• [WHAT THE EXERCISE ASKS]:
Write the listing out again exactly as it stands, with no images.

*** DATA SECTION ***

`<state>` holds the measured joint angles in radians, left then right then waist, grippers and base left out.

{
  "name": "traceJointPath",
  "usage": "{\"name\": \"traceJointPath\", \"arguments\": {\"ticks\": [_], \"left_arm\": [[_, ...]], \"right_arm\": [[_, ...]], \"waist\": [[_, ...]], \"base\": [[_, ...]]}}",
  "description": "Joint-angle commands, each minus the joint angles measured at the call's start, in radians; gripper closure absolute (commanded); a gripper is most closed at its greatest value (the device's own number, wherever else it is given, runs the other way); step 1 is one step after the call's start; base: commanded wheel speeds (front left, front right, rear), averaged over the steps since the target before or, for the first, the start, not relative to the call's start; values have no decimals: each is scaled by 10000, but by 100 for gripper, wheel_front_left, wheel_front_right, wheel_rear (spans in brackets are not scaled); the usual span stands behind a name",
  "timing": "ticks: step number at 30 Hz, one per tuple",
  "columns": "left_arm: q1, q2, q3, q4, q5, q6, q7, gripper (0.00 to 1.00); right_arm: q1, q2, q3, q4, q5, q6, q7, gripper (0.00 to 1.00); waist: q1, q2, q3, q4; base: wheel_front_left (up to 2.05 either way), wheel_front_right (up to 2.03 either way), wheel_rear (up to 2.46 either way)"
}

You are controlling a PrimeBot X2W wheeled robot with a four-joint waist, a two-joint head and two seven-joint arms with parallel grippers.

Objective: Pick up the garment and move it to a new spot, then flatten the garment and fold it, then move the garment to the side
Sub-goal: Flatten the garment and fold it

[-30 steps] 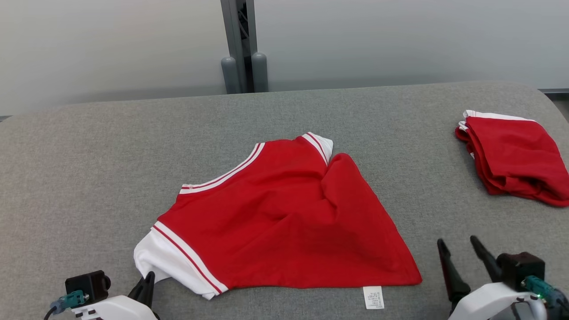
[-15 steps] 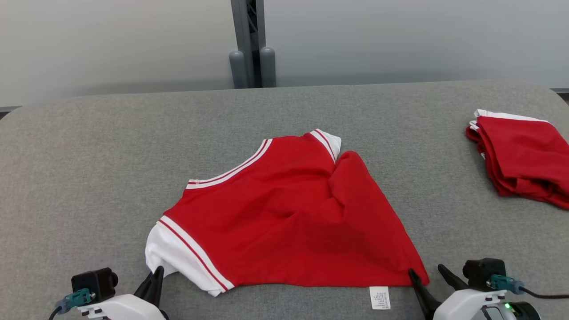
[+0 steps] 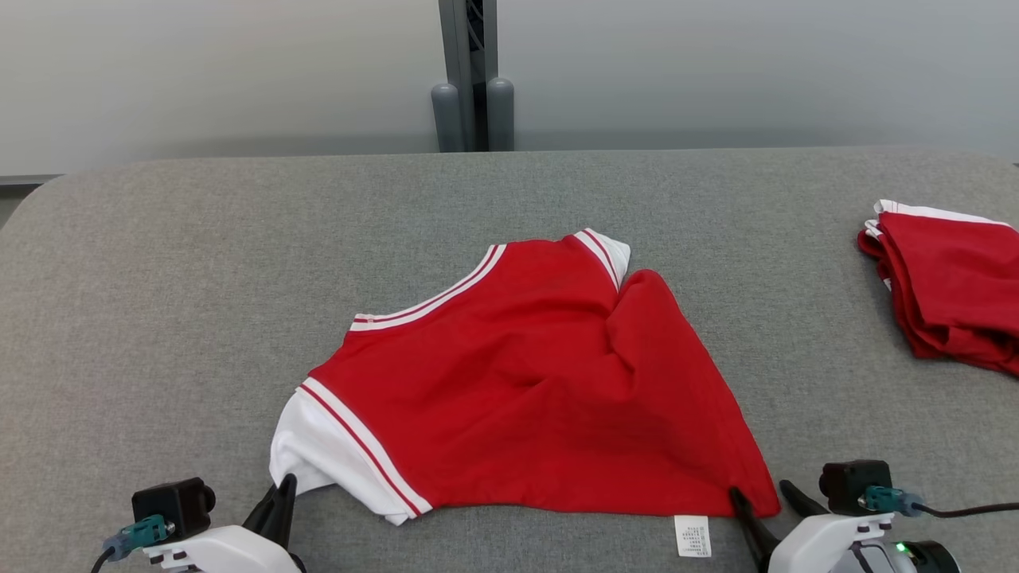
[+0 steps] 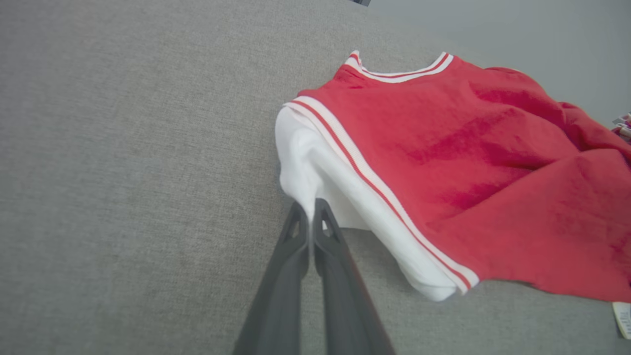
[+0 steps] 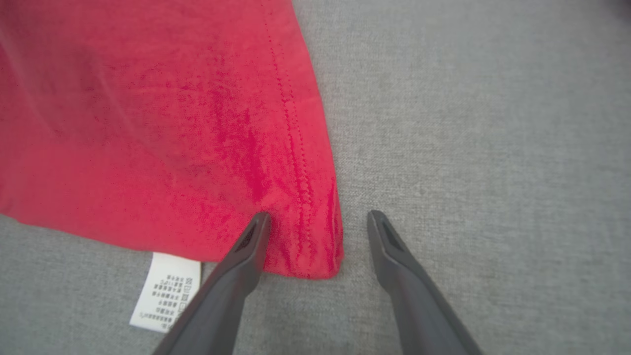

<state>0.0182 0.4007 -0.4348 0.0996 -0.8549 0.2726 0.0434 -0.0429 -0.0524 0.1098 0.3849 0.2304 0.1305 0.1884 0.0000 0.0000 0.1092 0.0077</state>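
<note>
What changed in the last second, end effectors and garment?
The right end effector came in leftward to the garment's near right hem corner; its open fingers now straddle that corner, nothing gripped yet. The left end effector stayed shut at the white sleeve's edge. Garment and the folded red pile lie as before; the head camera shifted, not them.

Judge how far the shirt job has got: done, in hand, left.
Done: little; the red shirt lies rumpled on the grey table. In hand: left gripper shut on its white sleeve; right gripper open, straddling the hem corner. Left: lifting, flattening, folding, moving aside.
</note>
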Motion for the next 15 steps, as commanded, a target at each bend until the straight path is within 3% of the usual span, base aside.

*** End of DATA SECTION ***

• [WRITTEN ANSWER]:
`<state>` holds the measured joint angles in radians, left then right then waist, grippers and base left out.

{
  "name": "traceJointPath",
  "usage": "{\"name\": \"traceJointPath\", \"arguments\": {\"ticks\": [_], \"left_arm\": [[_, ...]], \"right_arm\": [[_, ...]], \"waist\": [[_, ...]], \"base\": [[_, ...]]}}",
  "description": "Joint-angle commands, each minus the joint angles measured at the call's start, in radians; gripper closure absolute (commanded); a gripper is most closed at its greatest value (the device's own number, wherever else it is given, runs the other way); step 1 is one step after the call's start; base: commanded wheel speeds (front left, front right, rear), averaged over the steps since the target before or, for the first, the start, not relative to the call's start; values have no decimals: each is scaled by 10000, but by 100 for gripper, wheel_front_left, wheel_front_right, wheel_rear (spans in brackets are not scaled); the usual span stands behind a name",
  "timing": "ticks: step number at 30 Hz, one per tuple",
  "columns": "left_arm: q1, q2, q3, q4, q5, q6, q7, gripper (0.00 to 1.00); right_arm: q1, q2, q3, q4, q5, q6, q7, gripper (0.00 to 1.00); waist: q1, q2, q3, q4; base: wheel_front_left (up to 2.05 either way), wheel_front_right (up to 2.03 either way), wheel_rear (up to 2.46 either way)"
}

You are controlling a PrimeBot X2W wheeled robot with a four-joint waist, a two-joint head and two seven-joint arms with parallel grippers.

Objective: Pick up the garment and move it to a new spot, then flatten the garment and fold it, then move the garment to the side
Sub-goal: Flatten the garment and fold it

[-30 steps] 
[-15 steps] 
[+0 steps] 
[+0 steps] 
[+0 steps] 

<state>0.0182 0.4007 -0.4348 0.0996 -0.8549 0.2726 0.0434 -0.0429 -0.0524 0.1098 0.3849 0.2304 0.1305 0.1884 0.0000 0.0000 0.1092 0.0077</state>
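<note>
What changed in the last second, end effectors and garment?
The right end effector came in leftward to the garment's near right hem corner; its open fingers now straddle that corner, nothing gripped yet. The left end effector stayed shut at the white sleeve's edge. Garment and the folded red pile lie as before; the head camera shifted, not them.

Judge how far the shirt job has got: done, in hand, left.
Done: little; the red shirt lies rumpled on the grey table. In hand: left gripper shut on its white sleeve; right gripper open, straddling the hem corner. Left: lifting, flattening, folding, moving aside.
</note>
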Motion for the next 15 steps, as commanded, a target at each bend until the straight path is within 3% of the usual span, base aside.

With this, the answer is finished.